Data for this exercise section start

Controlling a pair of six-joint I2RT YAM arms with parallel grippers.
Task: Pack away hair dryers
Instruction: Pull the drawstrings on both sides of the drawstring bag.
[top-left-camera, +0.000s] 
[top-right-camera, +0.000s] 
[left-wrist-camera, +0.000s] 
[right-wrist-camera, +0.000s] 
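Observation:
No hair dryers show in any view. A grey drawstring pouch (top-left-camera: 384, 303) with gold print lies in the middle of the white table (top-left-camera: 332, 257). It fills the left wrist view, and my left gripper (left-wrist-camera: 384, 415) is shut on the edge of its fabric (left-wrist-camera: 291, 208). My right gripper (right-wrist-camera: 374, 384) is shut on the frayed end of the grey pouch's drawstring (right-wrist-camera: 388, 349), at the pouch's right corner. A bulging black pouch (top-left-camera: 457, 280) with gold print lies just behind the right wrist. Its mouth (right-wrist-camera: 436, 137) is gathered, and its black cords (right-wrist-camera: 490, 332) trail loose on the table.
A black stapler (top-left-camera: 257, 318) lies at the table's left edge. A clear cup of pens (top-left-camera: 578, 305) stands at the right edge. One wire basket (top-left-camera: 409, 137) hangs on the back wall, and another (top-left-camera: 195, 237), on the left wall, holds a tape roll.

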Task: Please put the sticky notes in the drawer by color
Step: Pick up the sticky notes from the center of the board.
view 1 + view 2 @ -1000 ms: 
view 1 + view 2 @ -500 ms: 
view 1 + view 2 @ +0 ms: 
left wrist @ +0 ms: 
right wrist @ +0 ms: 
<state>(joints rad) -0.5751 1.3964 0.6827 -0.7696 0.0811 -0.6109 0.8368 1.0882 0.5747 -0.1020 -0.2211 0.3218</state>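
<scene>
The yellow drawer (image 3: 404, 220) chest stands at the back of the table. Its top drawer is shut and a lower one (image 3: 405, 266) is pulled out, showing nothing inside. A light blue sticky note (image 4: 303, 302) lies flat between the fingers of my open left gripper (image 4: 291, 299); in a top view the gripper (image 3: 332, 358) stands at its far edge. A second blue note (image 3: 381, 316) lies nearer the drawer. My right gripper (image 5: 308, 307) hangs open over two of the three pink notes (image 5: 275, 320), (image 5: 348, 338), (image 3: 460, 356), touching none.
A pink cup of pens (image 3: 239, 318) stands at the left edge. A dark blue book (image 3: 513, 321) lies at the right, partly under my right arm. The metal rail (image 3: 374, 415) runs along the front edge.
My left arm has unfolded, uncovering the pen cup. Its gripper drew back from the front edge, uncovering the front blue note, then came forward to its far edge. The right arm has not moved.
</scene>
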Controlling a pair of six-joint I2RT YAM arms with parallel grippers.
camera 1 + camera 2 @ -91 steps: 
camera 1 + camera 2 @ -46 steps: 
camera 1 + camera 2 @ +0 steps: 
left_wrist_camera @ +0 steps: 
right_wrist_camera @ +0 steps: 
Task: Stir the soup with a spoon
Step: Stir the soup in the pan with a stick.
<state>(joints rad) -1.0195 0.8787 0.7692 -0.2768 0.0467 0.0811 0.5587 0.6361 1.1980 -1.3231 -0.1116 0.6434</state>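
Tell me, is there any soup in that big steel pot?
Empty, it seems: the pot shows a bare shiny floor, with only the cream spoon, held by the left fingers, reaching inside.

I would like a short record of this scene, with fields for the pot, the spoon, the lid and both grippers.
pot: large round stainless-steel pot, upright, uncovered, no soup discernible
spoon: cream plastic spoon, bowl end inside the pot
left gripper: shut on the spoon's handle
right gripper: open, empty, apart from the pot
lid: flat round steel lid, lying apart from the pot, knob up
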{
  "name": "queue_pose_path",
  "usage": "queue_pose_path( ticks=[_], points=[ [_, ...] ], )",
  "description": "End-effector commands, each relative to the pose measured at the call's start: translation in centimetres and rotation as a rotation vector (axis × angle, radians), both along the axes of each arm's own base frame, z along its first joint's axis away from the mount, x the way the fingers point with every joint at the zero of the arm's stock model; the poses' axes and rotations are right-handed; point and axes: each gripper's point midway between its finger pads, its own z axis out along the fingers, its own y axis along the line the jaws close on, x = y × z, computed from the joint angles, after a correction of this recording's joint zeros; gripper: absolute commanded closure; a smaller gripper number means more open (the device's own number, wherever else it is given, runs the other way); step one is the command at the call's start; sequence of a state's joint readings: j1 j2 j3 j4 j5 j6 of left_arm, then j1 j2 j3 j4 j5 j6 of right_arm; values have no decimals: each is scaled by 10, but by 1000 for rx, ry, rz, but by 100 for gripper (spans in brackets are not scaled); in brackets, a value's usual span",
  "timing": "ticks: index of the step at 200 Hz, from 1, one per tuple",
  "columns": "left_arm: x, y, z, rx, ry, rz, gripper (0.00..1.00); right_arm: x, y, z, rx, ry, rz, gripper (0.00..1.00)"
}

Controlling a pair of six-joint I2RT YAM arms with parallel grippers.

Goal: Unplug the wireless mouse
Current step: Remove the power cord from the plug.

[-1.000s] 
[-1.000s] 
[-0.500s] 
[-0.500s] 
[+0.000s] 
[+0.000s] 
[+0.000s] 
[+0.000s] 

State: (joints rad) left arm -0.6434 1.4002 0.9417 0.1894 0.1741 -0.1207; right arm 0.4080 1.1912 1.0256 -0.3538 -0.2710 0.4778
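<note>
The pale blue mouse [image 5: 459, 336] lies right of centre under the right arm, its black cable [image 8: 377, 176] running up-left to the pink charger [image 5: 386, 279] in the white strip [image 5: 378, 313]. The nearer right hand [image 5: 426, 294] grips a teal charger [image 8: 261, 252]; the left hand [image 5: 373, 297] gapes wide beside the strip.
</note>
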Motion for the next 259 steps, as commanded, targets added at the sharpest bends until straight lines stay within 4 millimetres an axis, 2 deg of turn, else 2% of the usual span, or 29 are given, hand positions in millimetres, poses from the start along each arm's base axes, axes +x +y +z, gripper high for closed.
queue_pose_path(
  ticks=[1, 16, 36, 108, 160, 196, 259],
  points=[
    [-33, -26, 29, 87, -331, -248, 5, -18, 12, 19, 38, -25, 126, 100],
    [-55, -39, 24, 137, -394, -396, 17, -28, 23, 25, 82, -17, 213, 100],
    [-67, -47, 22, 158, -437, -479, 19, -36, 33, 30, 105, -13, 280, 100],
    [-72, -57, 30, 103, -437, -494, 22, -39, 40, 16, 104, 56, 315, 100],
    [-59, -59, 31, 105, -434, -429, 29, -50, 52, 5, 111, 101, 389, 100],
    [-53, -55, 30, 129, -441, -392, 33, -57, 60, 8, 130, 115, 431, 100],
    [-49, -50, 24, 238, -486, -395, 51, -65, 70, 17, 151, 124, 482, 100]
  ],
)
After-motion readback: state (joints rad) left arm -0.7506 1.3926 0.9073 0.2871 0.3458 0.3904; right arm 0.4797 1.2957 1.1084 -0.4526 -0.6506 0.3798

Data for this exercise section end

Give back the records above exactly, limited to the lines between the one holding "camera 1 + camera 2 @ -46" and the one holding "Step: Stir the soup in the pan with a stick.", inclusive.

camera 1 + camera 2 @ -46 steps: 
camera 1 + camera 2 @ +0 steps: 
left_wrist_camera @ +0 steps: 
right_wrist_camera @ +0 steps: 
Task: Stir the soup with a spoon
Step: Stir the soup in the pan with a stick.

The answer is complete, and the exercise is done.